__Work item__.
Copy every line below precisely as it appears.

═══ Raw data ═══

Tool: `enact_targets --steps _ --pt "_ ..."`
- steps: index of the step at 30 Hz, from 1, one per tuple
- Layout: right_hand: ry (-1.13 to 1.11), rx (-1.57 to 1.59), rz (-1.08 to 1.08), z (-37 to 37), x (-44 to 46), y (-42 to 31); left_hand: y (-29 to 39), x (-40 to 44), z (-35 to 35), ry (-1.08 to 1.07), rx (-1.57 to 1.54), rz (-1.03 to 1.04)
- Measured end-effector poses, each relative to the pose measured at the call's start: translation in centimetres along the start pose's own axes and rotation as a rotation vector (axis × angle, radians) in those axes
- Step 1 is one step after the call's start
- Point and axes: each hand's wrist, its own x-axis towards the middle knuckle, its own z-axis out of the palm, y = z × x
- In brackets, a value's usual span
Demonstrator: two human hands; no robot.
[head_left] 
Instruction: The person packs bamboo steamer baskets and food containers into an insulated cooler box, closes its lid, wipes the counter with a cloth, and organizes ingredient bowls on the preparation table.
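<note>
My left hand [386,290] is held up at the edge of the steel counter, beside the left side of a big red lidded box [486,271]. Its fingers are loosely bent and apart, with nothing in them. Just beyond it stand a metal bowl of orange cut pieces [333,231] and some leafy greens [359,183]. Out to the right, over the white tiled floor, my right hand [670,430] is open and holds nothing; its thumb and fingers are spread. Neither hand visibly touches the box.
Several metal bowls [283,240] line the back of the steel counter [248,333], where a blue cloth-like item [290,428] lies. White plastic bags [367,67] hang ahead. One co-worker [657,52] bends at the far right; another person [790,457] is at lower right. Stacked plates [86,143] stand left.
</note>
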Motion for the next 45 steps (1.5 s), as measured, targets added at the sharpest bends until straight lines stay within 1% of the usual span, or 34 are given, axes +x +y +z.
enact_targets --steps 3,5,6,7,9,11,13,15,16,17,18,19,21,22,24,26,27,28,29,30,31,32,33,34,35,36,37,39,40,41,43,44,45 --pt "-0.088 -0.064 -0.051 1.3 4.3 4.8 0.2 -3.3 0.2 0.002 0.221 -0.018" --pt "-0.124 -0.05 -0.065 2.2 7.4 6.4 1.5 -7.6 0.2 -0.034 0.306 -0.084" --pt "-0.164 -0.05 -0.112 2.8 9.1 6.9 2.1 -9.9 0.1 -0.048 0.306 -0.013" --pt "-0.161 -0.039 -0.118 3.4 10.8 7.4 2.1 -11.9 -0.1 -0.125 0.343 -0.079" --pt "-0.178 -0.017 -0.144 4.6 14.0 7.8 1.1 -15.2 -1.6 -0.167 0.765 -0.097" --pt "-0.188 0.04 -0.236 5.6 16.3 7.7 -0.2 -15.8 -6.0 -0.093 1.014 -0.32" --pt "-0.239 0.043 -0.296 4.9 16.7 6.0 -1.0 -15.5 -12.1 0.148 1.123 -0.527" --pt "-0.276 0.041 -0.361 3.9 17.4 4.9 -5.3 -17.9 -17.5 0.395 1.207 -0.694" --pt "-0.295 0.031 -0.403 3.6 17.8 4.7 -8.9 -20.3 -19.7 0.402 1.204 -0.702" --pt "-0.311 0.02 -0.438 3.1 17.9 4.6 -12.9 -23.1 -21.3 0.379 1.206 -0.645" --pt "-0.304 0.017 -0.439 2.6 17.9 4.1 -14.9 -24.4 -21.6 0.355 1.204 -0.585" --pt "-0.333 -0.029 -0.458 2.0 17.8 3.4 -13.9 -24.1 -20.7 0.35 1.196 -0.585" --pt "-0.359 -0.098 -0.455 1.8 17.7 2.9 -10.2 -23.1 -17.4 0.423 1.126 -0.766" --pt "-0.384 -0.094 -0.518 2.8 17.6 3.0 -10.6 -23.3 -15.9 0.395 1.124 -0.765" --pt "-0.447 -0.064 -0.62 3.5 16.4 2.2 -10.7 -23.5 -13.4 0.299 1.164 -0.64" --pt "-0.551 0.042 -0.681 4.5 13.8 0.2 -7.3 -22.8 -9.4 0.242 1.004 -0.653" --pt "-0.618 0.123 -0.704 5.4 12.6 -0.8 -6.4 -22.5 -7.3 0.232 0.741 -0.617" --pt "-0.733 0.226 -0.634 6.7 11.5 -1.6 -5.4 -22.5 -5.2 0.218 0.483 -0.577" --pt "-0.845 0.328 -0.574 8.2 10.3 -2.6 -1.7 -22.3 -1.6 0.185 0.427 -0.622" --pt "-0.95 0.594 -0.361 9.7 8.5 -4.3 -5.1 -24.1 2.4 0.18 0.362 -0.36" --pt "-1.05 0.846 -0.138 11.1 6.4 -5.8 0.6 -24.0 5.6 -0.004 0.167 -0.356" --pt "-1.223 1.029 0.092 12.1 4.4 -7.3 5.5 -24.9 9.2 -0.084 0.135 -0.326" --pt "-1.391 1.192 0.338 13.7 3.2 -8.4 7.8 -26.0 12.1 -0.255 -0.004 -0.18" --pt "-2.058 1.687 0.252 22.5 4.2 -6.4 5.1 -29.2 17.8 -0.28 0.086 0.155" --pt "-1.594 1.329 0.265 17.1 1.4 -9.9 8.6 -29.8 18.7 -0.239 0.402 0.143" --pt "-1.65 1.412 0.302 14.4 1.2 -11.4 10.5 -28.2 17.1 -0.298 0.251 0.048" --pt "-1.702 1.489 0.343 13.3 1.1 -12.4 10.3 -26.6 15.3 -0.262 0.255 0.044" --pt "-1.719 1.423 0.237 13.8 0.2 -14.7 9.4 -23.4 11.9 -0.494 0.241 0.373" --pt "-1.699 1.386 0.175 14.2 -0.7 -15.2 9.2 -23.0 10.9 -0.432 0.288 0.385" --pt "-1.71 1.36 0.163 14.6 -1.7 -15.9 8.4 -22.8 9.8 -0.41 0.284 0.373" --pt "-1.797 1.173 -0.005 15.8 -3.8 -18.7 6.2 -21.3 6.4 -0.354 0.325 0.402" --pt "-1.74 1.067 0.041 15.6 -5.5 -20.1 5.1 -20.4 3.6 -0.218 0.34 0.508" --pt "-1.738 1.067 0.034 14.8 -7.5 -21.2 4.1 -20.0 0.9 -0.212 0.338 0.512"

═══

__Solution__.
Tool: `enact_targets --steps _ --pt "_ ..."`
- steps: index of the step at 30 Hz, from 1, one per tuple
- Layout: right_hand: ry (-1.13 to 1.11), rx (-1.57 to 1.59), rz (-1.08 to 1.08), z (-37 to 37), x (-44 to 46), y (-42 to 31); left_hand: y (-29 to 39), x (-40 to 44), z (-35 to 35), ry (-1.08 to 1.07), rx (-1.57 to 1.54), rz (-1.03 to 1.04)
- Measured end-effector poses, each relative to the pose measured at the call's start: translation in centimetres along the start pose's own axes and rotation as a rotation vector (axis × angle, radians) in those axes
- Step 1 is one step after the call's start
- Point and axes: each hand's wrist, its own x-axis towards the middle knuckle, its own z-axis out of the palm, y = z × x
- In brackets, a value's usual span
Demonstrator: two human hands; no robot.
[head_left] 
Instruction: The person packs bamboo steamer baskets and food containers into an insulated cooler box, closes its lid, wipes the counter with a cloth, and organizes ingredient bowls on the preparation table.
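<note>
My left hand [386,290] is held up at the edge of the steel counter, beside the left side of a big red lidded box [486,271]. Its fingers are loosely bent and apart, with nothing in them. Just beyond it stand a metal bowl of orange cut pieces [333,231] and some leafy greens [359,183]. Out to the right, over the white tiled floor, my right hand [670,430] is open and holds nothing; its thumb and fingers are spread. Neither hand visibly touches the box.
Several metal bowls [283,240] line the back of the steel counter [248,333], where a blue cloth-like item [290,428] lies. White plastic bags [367,67] hang ahead. One co-worker [657,52] bends at the far right; another person [790,457] is at lower right. Stacked plates [86,143] stand left.
</note>
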Motion for the next 45 steps (1.5 s), as measured, targets added at the sharpest bends until straight lines stay within 1% of the usual span, or 34 are given, axes +x +y +z.
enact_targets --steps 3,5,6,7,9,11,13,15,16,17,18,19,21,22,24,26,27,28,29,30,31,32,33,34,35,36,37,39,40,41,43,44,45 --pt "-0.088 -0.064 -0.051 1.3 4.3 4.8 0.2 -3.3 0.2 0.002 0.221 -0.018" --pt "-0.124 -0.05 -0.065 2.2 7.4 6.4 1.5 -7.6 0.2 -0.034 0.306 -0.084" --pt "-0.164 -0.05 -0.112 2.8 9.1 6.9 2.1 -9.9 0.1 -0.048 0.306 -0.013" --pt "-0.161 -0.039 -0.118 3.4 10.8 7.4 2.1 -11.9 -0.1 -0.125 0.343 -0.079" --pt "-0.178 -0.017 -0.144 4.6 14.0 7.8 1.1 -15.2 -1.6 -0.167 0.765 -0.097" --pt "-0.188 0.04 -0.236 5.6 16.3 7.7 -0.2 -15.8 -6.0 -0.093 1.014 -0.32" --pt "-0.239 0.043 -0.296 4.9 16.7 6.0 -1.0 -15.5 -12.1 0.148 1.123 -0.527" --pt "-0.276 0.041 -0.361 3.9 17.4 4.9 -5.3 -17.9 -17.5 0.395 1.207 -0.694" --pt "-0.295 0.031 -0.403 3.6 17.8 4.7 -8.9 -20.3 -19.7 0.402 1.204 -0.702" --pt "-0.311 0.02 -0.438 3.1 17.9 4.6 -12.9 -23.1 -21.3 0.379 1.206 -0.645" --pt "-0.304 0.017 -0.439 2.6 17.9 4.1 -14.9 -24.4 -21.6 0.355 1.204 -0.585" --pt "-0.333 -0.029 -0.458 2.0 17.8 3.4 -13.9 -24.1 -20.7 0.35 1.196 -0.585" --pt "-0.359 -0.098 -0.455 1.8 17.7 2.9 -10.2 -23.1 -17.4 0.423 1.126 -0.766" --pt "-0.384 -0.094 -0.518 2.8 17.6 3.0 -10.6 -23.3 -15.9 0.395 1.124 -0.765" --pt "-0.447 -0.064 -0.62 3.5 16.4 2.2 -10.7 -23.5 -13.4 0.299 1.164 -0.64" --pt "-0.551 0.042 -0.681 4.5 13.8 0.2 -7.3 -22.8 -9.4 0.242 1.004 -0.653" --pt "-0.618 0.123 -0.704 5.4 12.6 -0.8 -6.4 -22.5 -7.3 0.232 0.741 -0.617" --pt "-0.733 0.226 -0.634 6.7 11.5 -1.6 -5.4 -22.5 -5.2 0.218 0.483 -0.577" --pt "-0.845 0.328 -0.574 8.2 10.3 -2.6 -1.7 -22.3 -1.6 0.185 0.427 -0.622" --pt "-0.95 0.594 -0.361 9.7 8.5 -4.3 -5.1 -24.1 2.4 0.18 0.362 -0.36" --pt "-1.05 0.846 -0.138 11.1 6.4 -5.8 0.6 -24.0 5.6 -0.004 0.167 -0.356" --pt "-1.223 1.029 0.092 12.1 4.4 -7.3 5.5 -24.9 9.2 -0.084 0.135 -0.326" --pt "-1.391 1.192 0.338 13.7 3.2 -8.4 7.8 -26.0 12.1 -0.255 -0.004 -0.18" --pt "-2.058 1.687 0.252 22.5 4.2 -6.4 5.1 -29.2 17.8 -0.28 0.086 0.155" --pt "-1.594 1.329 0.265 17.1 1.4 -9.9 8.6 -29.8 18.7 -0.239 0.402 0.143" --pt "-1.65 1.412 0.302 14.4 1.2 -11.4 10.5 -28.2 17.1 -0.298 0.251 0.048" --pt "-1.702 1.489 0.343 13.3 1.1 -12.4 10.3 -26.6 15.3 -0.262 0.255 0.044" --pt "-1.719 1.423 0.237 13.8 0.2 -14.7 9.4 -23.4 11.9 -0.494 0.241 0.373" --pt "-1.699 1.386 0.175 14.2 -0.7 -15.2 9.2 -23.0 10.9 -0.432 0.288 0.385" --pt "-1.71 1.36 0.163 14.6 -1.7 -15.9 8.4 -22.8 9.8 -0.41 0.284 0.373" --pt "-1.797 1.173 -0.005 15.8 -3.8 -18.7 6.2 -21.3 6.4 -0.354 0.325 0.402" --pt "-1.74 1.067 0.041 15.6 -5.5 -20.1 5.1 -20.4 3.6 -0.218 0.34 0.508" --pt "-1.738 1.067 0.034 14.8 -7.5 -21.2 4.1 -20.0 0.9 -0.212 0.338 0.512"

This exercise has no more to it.